Crimini di guerra si urla. Ma la guerra è un crimine. Andrebbe processato un qualunque capo di stato o di governo che ordinasse un attacco, che provocasse con qualsiasi mezzo l’inizio di una guerra, piccola o grande che sia. Orrore nell’orrore la guerra si combattute con le armi ma anche con le immagini, le parole, la propaganda. Da una parte e dall’altra si mostrano orrori per creare consenso, per giustificare o autoassolversi dai crimini commessi, che sono sempre degli altri. In questo gioco tutto propagandistico gli eserciti in campo sono reali e immaginati.
Nelle democrazie l’arma preferita è l’opinione pubblica che da strumento di vigilanza e controllo delle azioni dei governanti viene trasformata in arma da usare contro gli avversari. Si gioca a riprodurre gli schieramenti come sul terreno dove infuria la battaglia. Mentre in Ucraina si contano i morti, nelle democrazie occidentali si contano le opinioni. I generali ordinano i sondaggi, i capitani li organizzano, la truppa li diffonde. Dopo tanti giorni di bombardamenti e di cannonate gli eserciti misurano le loro forze, i danni subiti, si riposizionano, correggono tattiche e strategie.
Nelle chiacchiere si fa lo stesso. Putin sta commettendo crimini di guerra. No, Putin ha iniziato una guerra e per questo è un criminale, andrebbe scritto. Voler far credere all’opinione pubblica che esiste la possibilità di fare la guerra come se si trattasse di un torneo cavalleresco è una menzogna colossale. La guerra non ha regole se non quella di sopraffare. Civili uccisi. Ma nella resistenza di un paese i civili sono chiamati a combattere, li stiamo armando per farlo. Li stiamo mandando a morire e muoiono, civili in battaglia come soldati. E come i “Soldati” di Ungaretti, stanno … come d’autunno/ sugli alberi/ le foglie.

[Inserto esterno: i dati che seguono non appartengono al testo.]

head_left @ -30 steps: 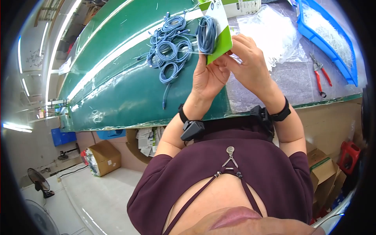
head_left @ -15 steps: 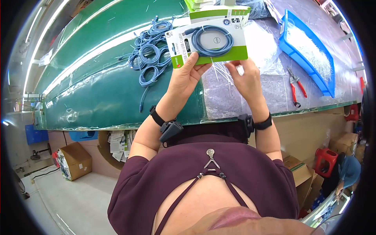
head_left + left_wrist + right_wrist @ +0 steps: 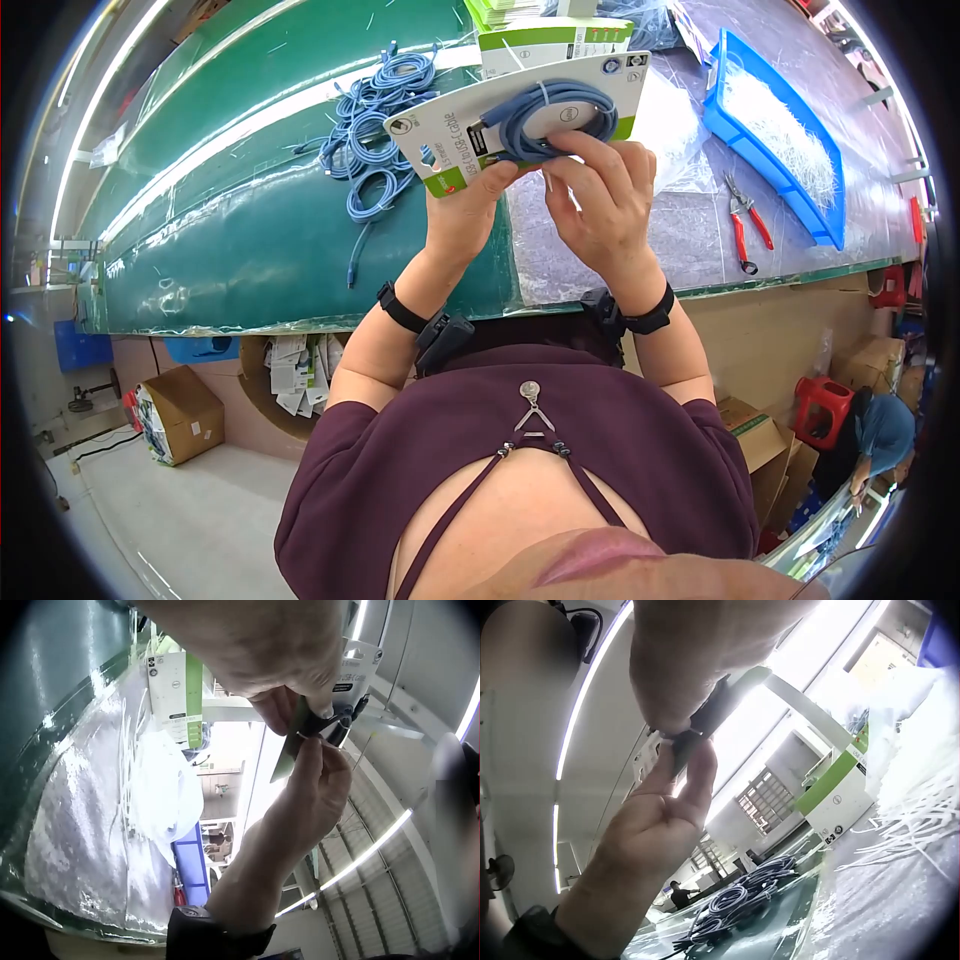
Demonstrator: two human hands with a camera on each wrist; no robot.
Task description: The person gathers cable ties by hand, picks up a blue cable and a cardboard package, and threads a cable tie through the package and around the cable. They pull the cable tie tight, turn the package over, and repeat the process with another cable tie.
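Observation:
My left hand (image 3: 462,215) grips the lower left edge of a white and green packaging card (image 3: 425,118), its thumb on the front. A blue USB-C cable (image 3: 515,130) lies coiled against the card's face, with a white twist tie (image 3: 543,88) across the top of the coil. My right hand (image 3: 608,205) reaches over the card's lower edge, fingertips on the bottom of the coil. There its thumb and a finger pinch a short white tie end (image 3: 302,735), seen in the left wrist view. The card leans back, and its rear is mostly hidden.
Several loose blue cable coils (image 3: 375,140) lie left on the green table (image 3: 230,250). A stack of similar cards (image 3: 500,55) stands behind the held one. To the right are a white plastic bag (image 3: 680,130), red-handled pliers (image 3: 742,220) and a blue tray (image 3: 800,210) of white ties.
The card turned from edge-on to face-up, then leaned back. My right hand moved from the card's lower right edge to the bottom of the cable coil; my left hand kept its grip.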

Ottimo articolo lo condivido nella sua complessità. “La guerra non si può umanizzare, si può solo abolire.” Giusto. Però, scrivere “Da una parte e dall’altra si mostrano orrori per creare consenso, per giustificare o autoassolversi dai crimini commessi, che sono sempre degli altri”, è lo stesso concetto che un certo Panza, in vecchiaia, utilizzo per mettere sullo stesso piano Partigiani e Nazisti, civili che difendevano la propria casa con traditori fascisti al servizio degli occupanti. Su questa parte non sono d’accordo con Lei, non lo ero con Panza. Nelle guerre, anche quelle civili, chi difende la propria casa, i propri cari, anche se commette atrocità non sta mai sullo stesso piano dell’invasore.